Speaking after the meeting ended last night, Finance Minister Michael Noonan said "progress" had been made on "all main agenda points" but declined to comment further.
It is understood that the meeting adjourned early so decisions could be taken on putting more capital into Europe's banks when ministers from all 27 European countries meet this morning.
A grand solution that had been expected tomorrow will now not come until Wednesday at the earliest, after Europe's leaders decided to meet for a second time so they could discuss proposals with their parliaments before taking decisions.
The urgency of the situation was highlighted yesterday by a threat from ratings agency Standard & Poor's which warned it would downgrade France and four other countries if Europe slipped back into recession.

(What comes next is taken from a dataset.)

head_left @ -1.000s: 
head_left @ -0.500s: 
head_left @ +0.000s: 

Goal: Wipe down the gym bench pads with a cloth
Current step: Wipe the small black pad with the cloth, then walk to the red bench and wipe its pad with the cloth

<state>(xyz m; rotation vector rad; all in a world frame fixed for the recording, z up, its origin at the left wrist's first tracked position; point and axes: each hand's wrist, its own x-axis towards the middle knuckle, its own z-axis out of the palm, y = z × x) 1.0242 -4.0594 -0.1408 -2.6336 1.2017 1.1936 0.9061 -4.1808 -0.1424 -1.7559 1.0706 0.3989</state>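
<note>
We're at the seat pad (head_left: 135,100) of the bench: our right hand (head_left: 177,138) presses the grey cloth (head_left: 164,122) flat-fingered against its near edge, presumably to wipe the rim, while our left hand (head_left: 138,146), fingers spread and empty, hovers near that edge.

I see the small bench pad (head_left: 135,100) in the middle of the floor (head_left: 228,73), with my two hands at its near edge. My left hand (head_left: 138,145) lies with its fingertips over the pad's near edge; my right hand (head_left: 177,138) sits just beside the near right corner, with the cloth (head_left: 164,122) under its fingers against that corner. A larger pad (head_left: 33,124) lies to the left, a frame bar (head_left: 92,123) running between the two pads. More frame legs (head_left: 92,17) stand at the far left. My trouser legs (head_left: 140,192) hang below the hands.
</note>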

"The outside impression is disastrous," Mr Juncker told reporters as he arrived for yesterday's meetings. "It does not present an example of superior statesmanship."
On the way into the meeting, several ministers stressed the need for progress, while IMF chief Christine Lagarde insisted the Europeans would "find solutions".

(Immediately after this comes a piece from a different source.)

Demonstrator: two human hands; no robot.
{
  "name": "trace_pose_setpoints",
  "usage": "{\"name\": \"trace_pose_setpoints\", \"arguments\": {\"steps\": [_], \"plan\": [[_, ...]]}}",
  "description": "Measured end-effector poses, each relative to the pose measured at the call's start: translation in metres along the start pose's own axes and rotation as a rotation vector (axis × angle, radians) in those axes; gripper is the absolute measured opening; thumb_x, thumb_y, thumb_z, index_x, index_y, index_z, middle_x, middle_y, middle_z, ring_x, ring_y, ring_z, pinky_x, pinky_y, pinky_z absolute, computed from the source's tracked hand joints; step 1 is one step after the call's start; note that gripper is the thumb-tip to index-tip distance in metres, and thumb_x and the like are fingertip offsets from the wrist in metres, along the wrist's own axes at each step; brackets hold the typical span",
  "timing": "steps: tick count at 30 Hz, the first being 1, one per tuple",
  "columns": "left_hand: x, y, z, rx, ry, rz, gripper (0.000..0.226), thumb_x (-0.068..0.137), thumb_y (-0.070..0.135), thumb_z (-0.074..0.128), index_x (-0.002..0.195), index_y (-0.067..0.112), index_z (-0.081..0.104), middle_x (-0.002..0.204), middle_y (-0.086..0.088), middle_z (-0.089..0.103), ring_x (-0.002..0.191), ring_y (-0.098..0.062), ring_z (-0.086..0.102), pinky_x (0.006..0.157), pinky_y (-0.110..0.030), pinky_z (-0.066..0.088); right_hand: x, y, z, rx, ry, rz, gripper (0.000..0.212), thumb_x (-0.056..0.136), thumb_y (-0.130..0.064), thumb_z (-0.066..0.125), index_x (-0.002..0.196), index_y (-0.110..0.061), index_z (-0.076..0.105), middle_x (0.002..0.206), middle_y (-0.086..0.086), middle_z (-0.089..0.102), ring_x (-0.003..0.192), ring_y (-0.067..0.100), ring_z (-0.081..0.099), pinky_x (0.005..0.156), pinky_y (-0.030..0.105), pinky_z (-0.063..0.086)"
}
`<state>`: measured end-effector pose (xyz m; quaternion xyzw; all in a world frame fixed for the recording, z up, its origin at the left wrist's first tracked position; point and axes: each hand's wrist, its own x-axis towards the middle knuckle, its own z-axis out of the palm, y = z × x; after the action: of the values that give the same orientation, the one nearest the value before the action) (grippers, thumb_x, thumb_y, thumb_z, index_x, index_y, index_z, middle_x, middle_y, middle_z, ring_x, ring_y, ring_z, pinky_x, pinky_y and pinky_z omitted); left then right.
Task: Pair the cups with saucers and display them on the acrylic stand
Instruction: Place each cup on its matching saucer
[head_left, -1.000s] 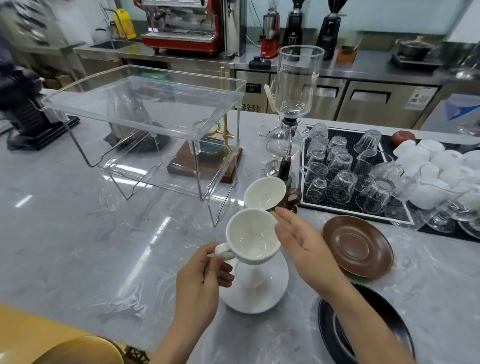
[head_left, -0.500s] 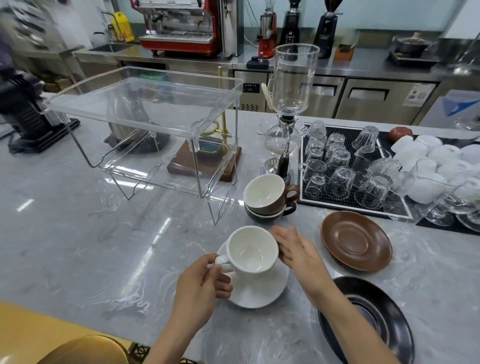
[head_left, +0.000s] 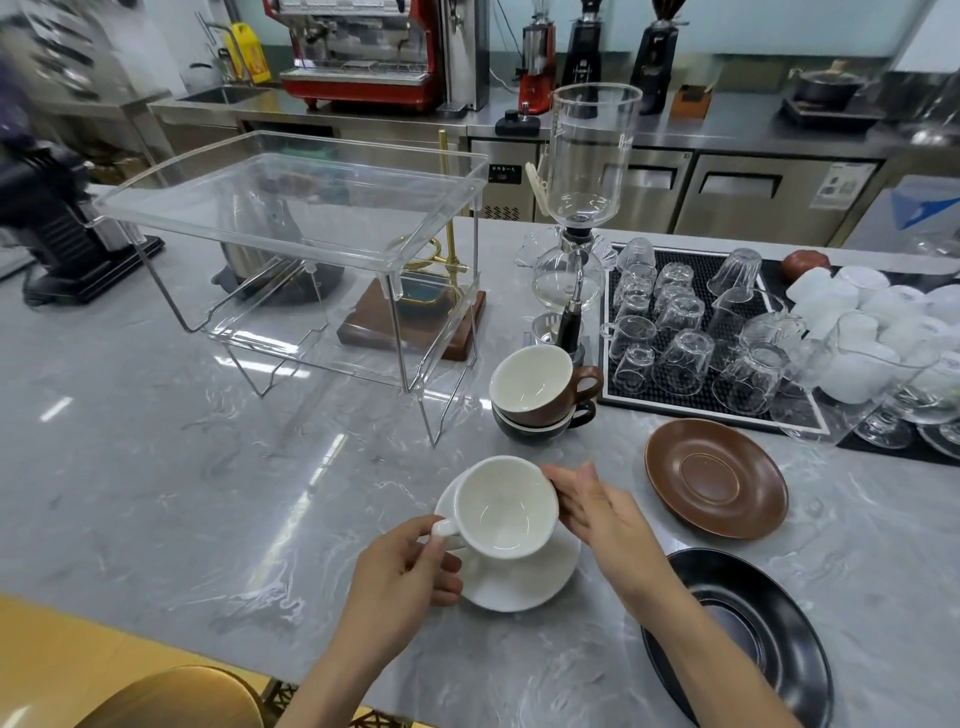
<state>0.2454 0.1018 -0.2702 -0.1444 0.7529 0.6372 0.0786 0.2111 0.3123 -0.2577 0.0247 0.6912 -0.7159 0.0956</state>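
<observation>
White cup: sits on or just above the white saucer; seating contact not visible. Landmark: the cup. Left of it, my left hand pinches its handle, which points toward that hand. Right of it, my right hand rests straight fingers against the wall, gripping nothing. Behind-left, acrylic stand; behind, brown cup stacked in black cup. Risk, as I judge: cup set off-centre tips on the saucer; carrying the pair, it slides.
</observation>
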Motion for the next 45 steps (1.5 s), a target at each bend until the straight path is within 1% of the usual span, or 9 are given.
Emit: {"name": "trace_pose_setpoints", "arguments": {"steps": [4,9,12,15,22,27,34,38,45], "plan": [[0.004,0.000,-0.002,0.072,0.071,0.003,0.018,0.100,0.022,0.056,0.103,0.021,0.075,0.078,-0.016,0.074,0.056,-0.020,0.070,0.060,-0.035,0.063,0.004,0.007,-0.003,-0.019,0.059,0.010,0.031,0.104,-0.021,0.041,0.112,-0.020,0.071,0.108,-0.008,0.077,0.108,0.007,0.069,0.095,0.023,0.053],[0.010,0.002,-0.007,0.170,0.172,0.067,0.012,0.089,0.023,0.072,0.081,0.031,0.075,0.071,0.006,0.072,0.053,-0.019,0.070,0.063,-0.042,0.062,0.010,0.012,-0.006,-0.156,0.124,-0.011,0.023,0.091,-0.008,0.064,0.109,-0.016,0.074,0.101,-0.005,0.078,0.100,0.013,0.071,0.091,0.030,0.056],[0.011,0.005,-0.007,0.123,0.204,0.054,0.011,0.084,0.018,0.077,0.076,0.025,0.077,0.072,-0.001,0.072,0.055,-0.019,0.068,0.056,-0.034,0.061,0.011,0.015,-0.005,-0.202,0.166,-0.015,0.020,0.085,-0.007,0.069,0.101,-0.017,0.076,0.094,-0.003,0.079,0.092,0.015,0.073,0.089,0.037,0.058],[0.014,0.006,-0.006,0.085,0.217,0.046,0.007,0.082,0.014,0.079,0.076,0.018,0.077,0.075,-0.007,0.074,0.057,-0.020,0.067,0.049,-0.025,0.056,0.013,0.015,-0.005,-0.222,0.183,-0.003,0.018,0.083,-0.007,0.070,0.096,-0.019,0.077,0.091,-0.003,0.079,0.088,0.016,0.074,0.087,0.039,0.059],[0.017,0.002,-0.008,0.137,0.245,0.055,0.010,0.077,0.019,0.083,0.077,0.025,0.075,0.075,0.008,0.075,0.063,-0.017,0.071,0.063,-0.041,0.062,0.011,0.014,-0.006,-0.171,0.163,0.011,0.017,0.084,-0.004,0.071,0.096,-0.015,0.077,0.092,-0.003,0.079,0.087,0.015,0.074,0.085,0.035,0.060],[0.019,0.010,-0.007,0.247,0.286,0.132,0.018,0.074,0.018,0.083,0.083,0.028,0.072,0.085,0.008,0.074,0.069,-0.012,0.070,0.064,-0.023,0.051,0.011,0.012,-0.009,-0.158,0.161,0.015,0.019,0.080,-0.006,0.076,0.098,-0.013,0.075,0.092,0.000,0.079,0.087,0.017,0.075,0.082,0.033,0.061],[0.027,0.024,-0.006,0.391,0.195,0.237,0.026,0.078,0.013,0.076,0.091,0.033,0.068,0.094,0.017,0.071,0.084,-0.006,0.068,0.066,-0.017,0.052,0.010,0.009,-0.009,-0.227,0.187,0.030,0.020,0.079,-0.019,0.079,0.098,-0.021,0.073,0.091,-0.005,0.077,0.083,0.008,0.073,0.079,0.028,0.060],[0.033,0.036,-0.001,0.370,0.157,0.317,0.027,0.079,0.018,0.079,0.099,0.033,0.069,0.097,0.018,0.071,0.089,-0.003,0.067,0.074,-0.022,0.057,0.010,0.002,-0.013,-0.255,0.237,-0.018,0.016,0.083,-0.024,0.076,0.099,-0.024,0.072,0.095,-0.008,0.075,0.085,0.005,0.071,0.080,0.025,0.057],[0.048,0.049,0.013,0.356,0.101,0.400,0.039,0.078,0.026,0.081,0.113,0.034,0.066,0.104,0.018,0.070,0.099,0.000,0.065,0.083,-0.021,0.054,0.018,-0.014,-0.023,-0.234,0.278,-0.127,0.021,0.088,-0.005,0.065,0.098,-0.023,0.070,0.084,0.003,0.076,0.080,0.016,0.072,0.081,0.034,0.060]]}}
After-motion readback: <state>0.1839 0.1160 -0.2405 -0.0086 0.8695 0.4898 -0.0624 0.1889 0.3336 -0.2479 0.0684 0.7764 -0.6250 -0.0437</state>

Sources last night, however, confirmed that deep divisions remained on one of the central areas of the crisis solution -- how to better equip Europe's bailout fund to help struggling countries and re-assure markets.
The French want the fund, dubbed the European Financial Stability Facility (EFSF), turned into a bank so it can increase its €440bn pile of cash by borrowing more money from the ECB. Yesterday, both German Chancellor Ms Merkel and her finance minister Wolfgang Schauble re-iterated their firm opposition to that plan.
"We will stick to the situation as it is in the treaty that the central bank is not available for state financing," Mr Schauble told reporters yesterday.
The ECB is itself deeply opposed to lending the money.
Other areas to be agreed by Wednesday include how much Europe's banks will have to boost their capital by, as well as the size of the hit investors will have to take on Greek bonds.
Meanwhile, the finance ministers confirmed last night that embattled Greece will get the next €8bn instalment of its bailout money.